Among the risks to societies and economies, aspects of food provision, transport, and access to nonrenewable resources are of great importance. Fisheries in the polar oceans support regional and global food security and are important for the economies of many countries around the world, but climate change alters Arctic and Antarctic marine habitats, and affects the ability of polar species and ecosystems to withstand or adapt to physical changes. This has consequences for where, when, and how many fish can be captured. Impacts will vary between regions, depending on the degree of climate change and the effectiveness of human responses. While management in some polar fisheries is among the most developed, scientists are exploring modifications to existing precautionary, ecosystem-based management approaches to increase the scope for adaptation to climate change impacts on marine ecosystems and fisheries.
New shipping routes through the Arctic offer cost savings because they are shorter than traditional passages via the Suez or Panama Canals.
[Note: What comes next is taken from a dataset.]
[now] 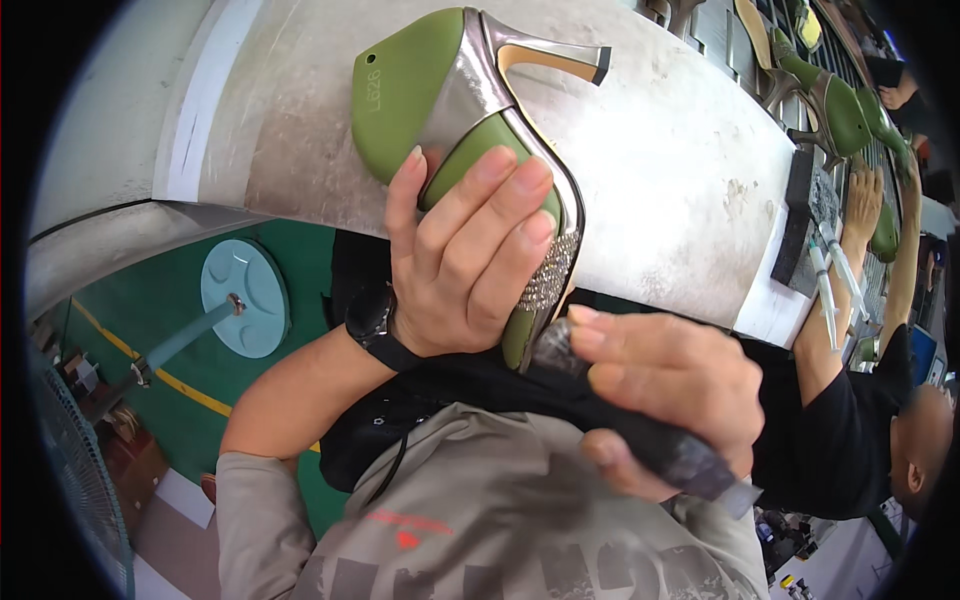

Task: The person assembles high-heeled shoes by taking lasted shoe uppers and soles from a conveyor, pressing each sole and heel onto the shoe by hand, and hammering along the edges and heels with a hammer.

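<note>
A metallic bronze-silver high-heeled shoe [466,102] sits on a green plastic last [402,95], lying on its side with the heel at the top and the toe toward me. A band of small sparkling stones [553,274] crosses its front part. My left hand [465,245] is wrapped over the shoe's side, fingers pressed on the green last and the upper. In my right hand [680,375] is a dark tool with a tape-wrapped handle [665,450]. Its rounded end is close to the toe; whether they touch I cannot tell. Motion blurs this hand slightly.
Under the shoe's heel end is a pale, stained worktable [660,180]. At its right stand a dark block [798,215] and syringes [828,290]. Beyond, a co-worker's hand [862,205] is near more shoes on green lasts [838,112]. A light-blue round base [245,300] stands on the left.
</note>
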Motion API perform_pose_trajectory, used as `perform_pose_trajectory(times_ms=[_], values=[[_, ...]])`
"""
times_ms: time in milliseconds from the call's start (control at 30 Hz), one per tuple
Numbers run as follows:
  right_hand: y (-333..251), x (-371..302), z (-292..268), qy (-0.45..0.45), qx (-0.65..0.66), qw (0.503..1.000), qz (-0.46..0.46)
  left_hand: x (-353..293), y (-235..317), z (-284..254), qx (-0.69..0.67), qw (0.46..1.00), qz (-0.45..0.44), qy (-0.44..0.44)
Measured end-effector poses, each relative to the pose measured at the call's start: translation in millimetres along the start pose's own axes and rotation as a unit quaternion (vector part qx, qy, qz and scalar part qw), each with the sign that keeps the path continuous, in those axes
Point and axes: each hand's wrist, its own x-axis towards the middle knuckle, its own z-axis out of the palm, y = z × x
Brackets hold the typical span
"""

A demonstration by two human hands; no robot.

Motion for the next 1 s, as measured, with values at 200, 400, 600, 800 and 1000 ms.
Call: perform_pose_trajectory(times_ms=[200, 400, 600, 800, 1000], values=[[-10.4, -36.5, 22.2, -0.012, -0.023, 0.998, 0.053, 3.4, 2.9, -2.7, -0.037, 0.999, 0.006, -0.036], [-17.2, -36.0, 1.2, 0.186, 0.203, 0.947, 0.167, -9.5, 14.2, 0.7, -0.056, 0.998, -0.022, 0.013], [-3.0, -13.3, -7.0, 0.154, 0.201, 0.942, 0.22, -20.3, 13.2, 14.2, -0.044, 0.998, 0.0, 0.053], [3.7, 15.7, -21.8, 0.132, 0.254, 0.914, 0.288, -23.1, 4.3, 15.8, -0.042, 0.997, 0.009, 0.064], [21.7, 72.6, -39.3, 0.064, 0.172, 0.891, 0.416, -20.6, 2.2, 19.6, -0.021, 0.996, 0.017, 0.089]])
Ship traffic has already increased and is projected to become more feasible in the coming decades as further reductions in sea ice cover make Arctic routes more accessible. Increased Arctic shipping has significant socio-economic and political implications for global trade, northern nations, and economies strongly linked to traditional shipping corridors, while also increasing environmental risk in the Arctic. Reduced Arctic sea ice cover allows greater access to offshore petroleum resources and ports supporting resource extraction on land.
The polar regions influence the global climate through a number of processes. As spring snow and summer sea ice cover decrease, more heat is absorbed at the surface. There is growing evidence that ongoing changes in the Arctic, primarily sea ice loss, can potentially influence mid-latitude weather. As temperatures increase in the Arctic, permafrost soils in northern regions store less carbon. The release of carbon dioxide and methane from the land to the atmosphere further contributes to global warming.
Melting ice sheets and glaciers in the polar regions cause sea levels to rise, affecting coastal regions and their large populations and economies. At present, the Greenland Ice Sheet and polar glaciers are contributing more to sea level rise than the Antarctic Ice Sheet. However, ice loss from the Antarctic Ice Sheet has continued to accelerate, driven primarily by increased melting of the underside of floating ice shelves, which has caused glaciers to flow faster. Even though it remains difficult to project the amount of ice loss from Antarctica after the second half of the 21st century, it is expected to contribute significantly to future sea level rise.
The Southern Ocean that surrounds Antarctica is the main region globally where waters at depth rise to the surface. Here, they become transformed into cold, dense waters that sink back to the deep ocean, storing significant amounts of human-produced heat and dissolved carbon for decades to centuries or longer, and helping to slow the rate of global warming in the atmosphere. Future changes in the strength of this ocean circulation can so far only be projected with limited certainty.